## GIVEN MATERIAL

***

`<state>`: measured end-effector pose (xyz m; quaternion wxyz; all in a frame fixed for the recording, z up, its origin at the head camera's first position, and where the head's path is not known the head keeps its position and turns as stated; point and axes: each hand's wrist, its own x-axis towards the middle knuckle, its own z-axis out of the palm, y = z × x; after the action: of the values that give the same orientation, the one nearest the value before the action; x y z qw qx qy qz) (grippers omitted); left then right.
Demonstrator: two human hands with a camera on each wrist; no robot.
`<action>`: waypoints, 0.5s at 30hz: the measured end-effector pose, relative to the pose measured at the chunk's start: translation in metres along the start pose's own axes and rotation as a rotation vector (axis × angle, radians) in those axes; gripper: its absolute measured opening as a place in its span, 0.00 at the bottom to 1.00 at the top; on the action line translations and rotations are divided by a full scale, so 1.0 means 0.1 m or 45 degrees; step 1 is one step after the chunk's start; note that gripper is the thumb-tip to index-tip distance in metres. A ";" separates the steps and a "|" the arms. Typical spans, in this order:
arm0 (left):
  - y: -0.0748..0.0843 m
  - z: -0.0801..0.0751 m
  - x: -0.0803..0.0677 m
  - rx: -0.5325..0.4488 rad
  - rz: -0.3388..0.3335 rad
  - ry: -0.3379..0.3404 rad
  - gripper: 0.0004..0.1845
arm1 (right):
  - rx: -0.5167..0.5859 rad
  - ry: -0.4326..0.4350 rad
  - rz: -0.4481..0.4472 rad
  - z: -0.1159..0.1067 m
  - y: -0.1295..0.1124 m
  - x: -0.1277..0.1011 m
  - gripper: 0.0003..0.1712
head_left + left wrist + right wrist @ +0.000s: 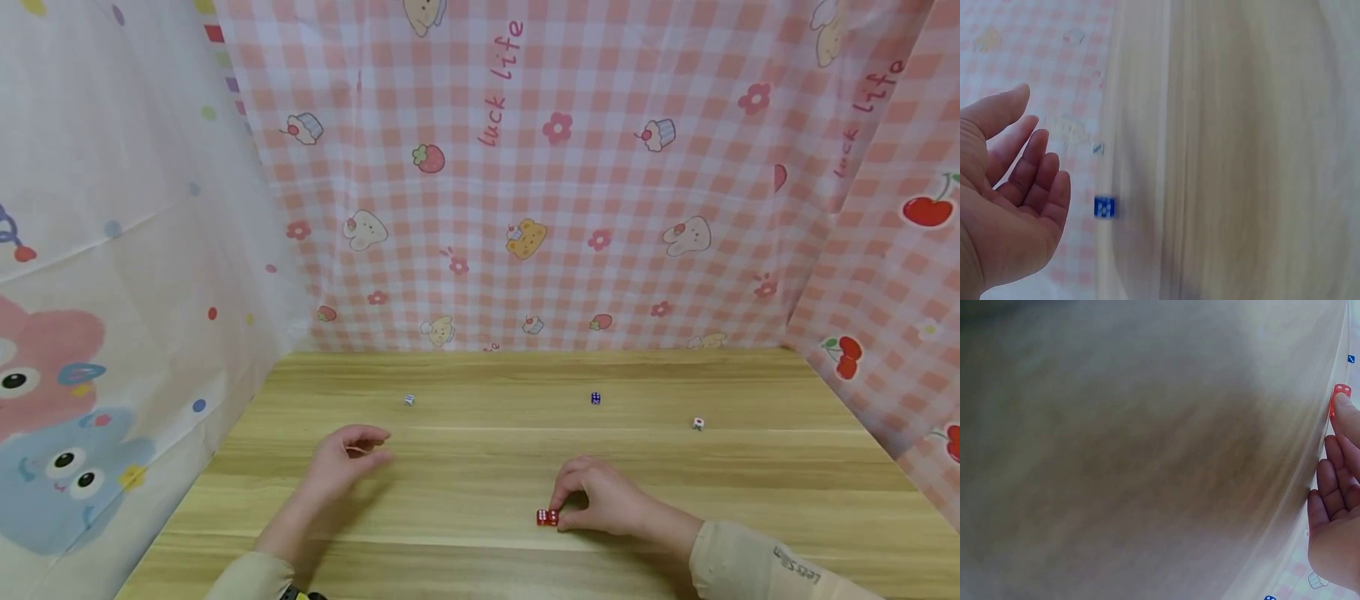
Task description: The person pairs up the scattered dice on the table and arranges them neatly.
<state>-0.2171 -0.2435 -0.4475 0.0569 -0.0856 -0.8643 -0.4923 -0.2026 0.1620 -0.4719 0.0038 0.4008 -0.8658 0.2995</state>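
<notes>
Wooden table (480, 467) enclosed on three sides by hung cloths. The pink gingham cloth (600, 208) behind the far edge carries the words "luck life" in pink script, readable above the middle and again toward the right corner (among printed rabbits, bears, cupcakes, strawberries and flowers). The right-hand cloth shows cherries; the pale cloth (112, 250) along the left edge shows cartoon figures with large eyes. Small dark lettering runs along the cream right sleeve (757, 567) near the front edge; it is too small to read with certainty.

The right hand (600, 500) rests on the table toward the front edge, right of centre, its fingers curled down, its fingertips touching the red dice (547, 517), which lie on the wood just at the hand's left side. In the right wrist view a fingertip (1347, 415) presses against the red dice (1339, 397); whether one die or two lie there cannot be told.

The left hand (347, 458) hovers or rests left of centre, holding nothing, its fingers loosely bent; the left wrist view shows the left hand (1010, 206) with palm exposed and fingers relaxed.

Three more dice lie nearer the far edge, well apart from both hands: a pale die (408, 400) at left, a blue die (596, 398) in the middle, a white die (697, 423) at right. Nothing lies between the hands and these dice (bare wood only).
</notes>
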 end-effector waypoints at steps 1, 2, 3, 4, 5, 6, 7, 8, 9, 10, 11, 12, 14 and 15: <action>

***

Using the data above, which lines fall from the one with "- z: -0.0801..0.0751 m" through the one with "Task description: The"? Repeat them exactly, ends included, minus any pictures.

  - z: -0.0801..0.0751 m
  - x: -0.0803..0.0677 m
  - rx: -0.5325..0.4488 rad
  - rz: -0.3388..0.3335 rad
  - ry: -0.3379..0.3404 rad
  - gripper: 0.0004..0.1845
arm1 (right):
  - rx: -0.5167..0.5859 rad
  - ry: -0.4326..0.4350 rad
  - rz: -0.4481..0.4472 rad
  - z: -0.1159..0.1067 m
  - y: -0.1295..0.1124 m
  - x: -0.1277..0.1011 m
  - gripper: 0.0003..0.1712
head_left + left wrist + right wrist @ +0.000s: 
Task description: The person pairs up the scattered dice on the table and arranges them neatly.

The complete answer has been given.